Bamidbar - במדבר : "In the wilderness"   
Torah : Numbers 1:1-4:20
Haftarah : Hosea 2:1-22
Gospel : John 1-2

This week’s Torah portion opens with a command from God that a census is to be taken of the Israelites. Indeed, there were three counts taken in the first thirteen months following the Exodus from Egypt. While for most of us such counts and genealogies are frequent prescriptions for sleep they have tremendous end time significance.

Some questions to ask yourself would be why were there three censuses ordered between this and Shavout, (Pentecost) which always follows the close to the reading of this particular Torah portion (Bamidbar)?

It is important to remember that counting (directed by God) is a gesture of Love. When things are counted, they are done so to render equality. The President of the United States and the factory worker in Detroit each are counted once; no more and no less. The acclaimed Rashi states “that the census was a token of God’s love, it must have been a gesture towards that which in every Jew is equal, not his intellect, not his moral standing, but his essence; His Jewish soul.” God loves souls!

Generally speaking the Torah portion Bamidbar is usually read on the Sabbath before Shavuot (Pentecost). On the first Shavuot God gives Israel the Torah and is considered the wedding of Israel to God. In observant Jewish weddingS the bridegroom is called to the Torah as a preparation for the wedding. It is here perhaps we find one significant meaning and that is Bamidbar (in the wilderness) is a preparation time and place for a special union between God and His people.

Life in any age can be chaotic. Many of you would agree with me that this modern world in which we live is perhaps the most chaotic times of all. Couple our daily commutes with balancing families, finances, and friends and you have quickly acquired a full load.

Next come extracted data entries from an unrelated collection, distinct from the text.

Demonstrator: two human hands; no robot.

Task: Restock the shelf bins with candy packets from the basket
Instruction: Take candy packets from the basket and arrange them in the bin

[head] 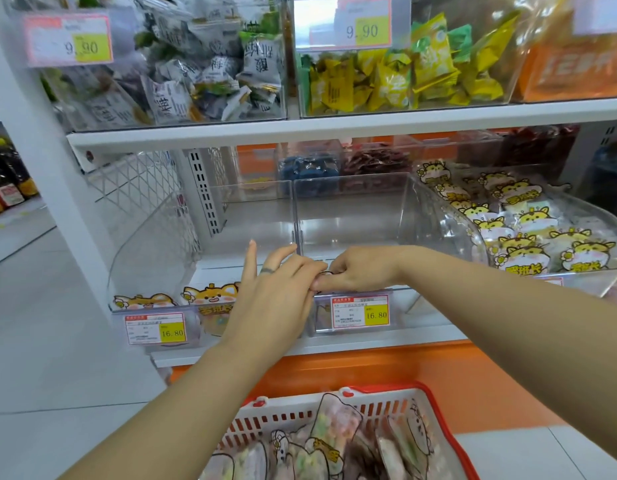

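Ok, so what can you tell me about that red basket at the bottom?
The basket looks plastic, with a red rim, white slotted walls and red handle clips on the back edge. It sits upright, low in view, in front of the orange base panel. Candy packets printed with cartoon animals are piled in it, some leaning, some lying. Neither the left hand nor the right hand touches it.
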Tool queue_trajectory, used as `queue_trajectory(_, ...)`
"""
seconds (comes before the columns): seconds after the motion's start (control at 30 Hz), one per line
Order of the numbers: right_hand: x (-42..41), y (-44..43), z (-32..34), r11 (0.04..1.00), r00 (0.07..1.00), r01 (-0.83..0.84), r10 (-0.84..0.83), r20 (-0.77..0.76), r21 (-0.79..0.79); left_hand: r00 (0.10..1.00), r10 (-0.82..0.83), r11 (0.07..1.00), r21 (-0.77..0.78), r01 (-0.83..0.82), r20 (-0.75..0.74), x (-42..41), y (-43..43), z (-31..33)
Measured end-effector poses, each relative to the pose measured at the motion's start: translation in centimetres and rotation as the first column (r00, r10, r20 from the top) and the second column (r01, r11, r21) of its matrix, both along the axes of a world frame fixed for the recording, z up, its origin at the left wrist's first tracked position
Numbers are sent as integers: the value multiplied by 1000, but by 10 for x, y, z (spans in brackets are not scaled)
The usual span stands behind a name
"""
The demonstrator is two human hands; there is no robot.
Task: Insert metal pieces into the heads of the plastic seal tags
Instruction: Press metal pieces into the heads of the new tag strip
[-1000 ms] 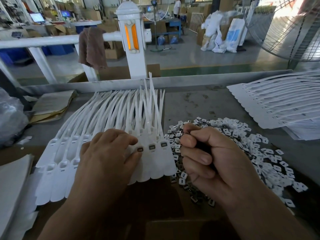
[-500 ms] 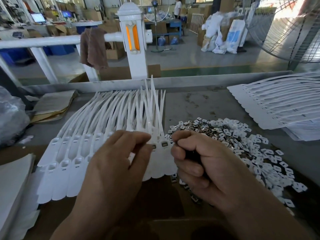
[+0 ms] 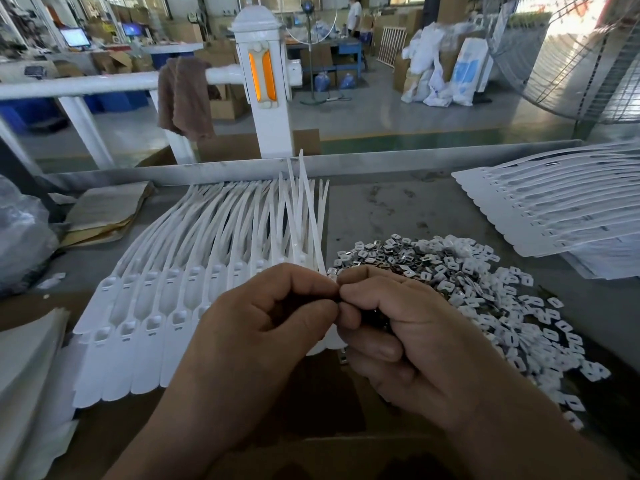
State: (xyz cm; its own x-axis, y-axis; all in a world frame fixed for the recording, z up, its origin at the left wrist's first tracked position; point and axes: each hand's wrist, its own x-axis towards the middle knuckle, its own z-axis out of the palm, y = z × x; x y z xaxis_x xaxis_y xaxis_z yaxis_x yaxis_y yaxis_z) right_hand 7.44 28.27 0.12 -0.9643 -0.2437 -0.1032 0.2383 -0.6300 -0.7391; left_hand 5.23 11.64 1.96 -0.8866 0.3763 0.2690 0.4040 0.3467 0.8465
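A fanned row of white plastic seal tags (image 3: 166,306) lies on the bench, heads toward me with empty square sockets. To the right spreads a heap of small metal pieces (image 3: 460,289) mixed with white clips. My left hand (image 3: 263,337) hovers over the tag heads at the row's right end, thumb and forefinger pinched together. My right hand (image 3: 398,327) is curled into a fist holding dark metal pieces, its thumb and forefinger tip meeting the left fingertips. What is pinched between them is hidden. The right-end tag heads are covered by my hands.
A second stack of white tags (image 3: 554,216) lies at the far right. Folded cardboard (image 3: 104,213) and a plastic bag (image 3: 20,237) sit at the left. A raised metal edge (image 3: 381,161) bounds the bench's far side, with a white post (image 3: 266,88) behind it.
My left hand lifted off the tag heads and curled into a pinch. My right fist moved left to meet it at the fingertips.
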Motion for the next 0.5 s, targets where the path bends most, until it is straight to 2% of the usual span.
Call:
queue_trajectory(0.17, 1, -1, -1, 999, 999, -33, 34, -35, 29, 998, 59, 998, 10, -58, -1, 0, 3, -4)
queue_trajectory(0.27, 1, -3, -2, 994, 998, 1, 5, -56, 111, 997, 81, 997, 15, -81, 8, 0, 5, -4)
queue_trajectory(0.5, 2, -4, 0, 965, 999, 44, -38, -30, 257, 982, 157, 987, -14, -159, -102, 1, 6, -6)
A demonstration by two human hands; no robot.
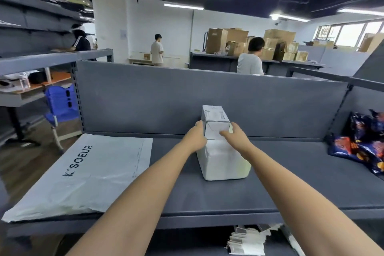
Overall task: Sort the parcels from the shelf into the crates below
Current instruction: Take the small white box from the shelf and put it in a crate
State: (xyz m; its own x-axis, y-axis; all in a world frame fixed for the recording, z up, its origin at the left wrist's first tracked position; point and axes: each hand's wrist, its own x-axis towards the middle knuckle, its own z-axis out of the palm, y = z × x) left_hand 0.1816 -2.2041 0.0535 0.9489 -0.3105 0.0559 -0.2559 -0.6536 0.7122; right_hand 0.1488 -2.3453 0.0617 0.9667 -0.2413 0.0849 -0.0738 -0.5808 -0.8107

Apostolic Life Application

The Apostle Paul compared the life of faith to running a race. While the Apostle Paul was in that race he stressed that he himself did not consider to have arrived at his goal yet. His emphasis was on keeping his eyes on the finish line. 

Brethren, I count not myself to have apprehended: but this one thing I do, forgetting those things which are behind, and reaching forth unto those things which are before, I press toward the mark for the prize of the high calling of God in Christ Jesus.                   (Philippians 3:13-14 KJV)

In any race there are dangers lurking around every corner, some from within and some from without. The book of Numbers demonstrates for us some of the spiritual dangers one may face while running the race. Let us not forget that an entire generation never finished their race! They started in Egypt and ran well to Mount Sinai but never crossed the finish line of the promise land.

The starting line and the finishing line are emotionally charged places, however, if one is to begin and end well one must journey through life’s spiritual wildernesses. Again, the book of Numbers tells us how to run. The Apostle Paul put it this way: “And if a man takes part in a competition he does not get the crown if he has not kept the rules.” (2 Timothy 2:5 BBE)

Jesus Himself gives us a perfect picture of this fact: “Then was Jesus led up of the Spirit into the wilderness to be tempted of the devil. And when he had fasted forty days and forty nights, he was afterward an hungred. And when the tempter came to him, he said, If thou be the Son of God, command that these stones be made bread. But he answered and said, It is written, Man shall not live by bread alone, but by every word that proceedeth out of the mouth of God.” (Matthew 4:1-4 KJV)

Failure is not our problem understanding the rules is where we struggle. When we fall in the race the victory is as simple as getting back up and resume running.  

Let us take a lesson from Bamidbar today! As we prepare for Pentecost let us consider the preparation of wilderness. Perhaps we would all be better off to consider silencing the myriad of electronic devices in our lives in favor of creating an atmosphere with only the noise of God’s Spirit blowing in our faces.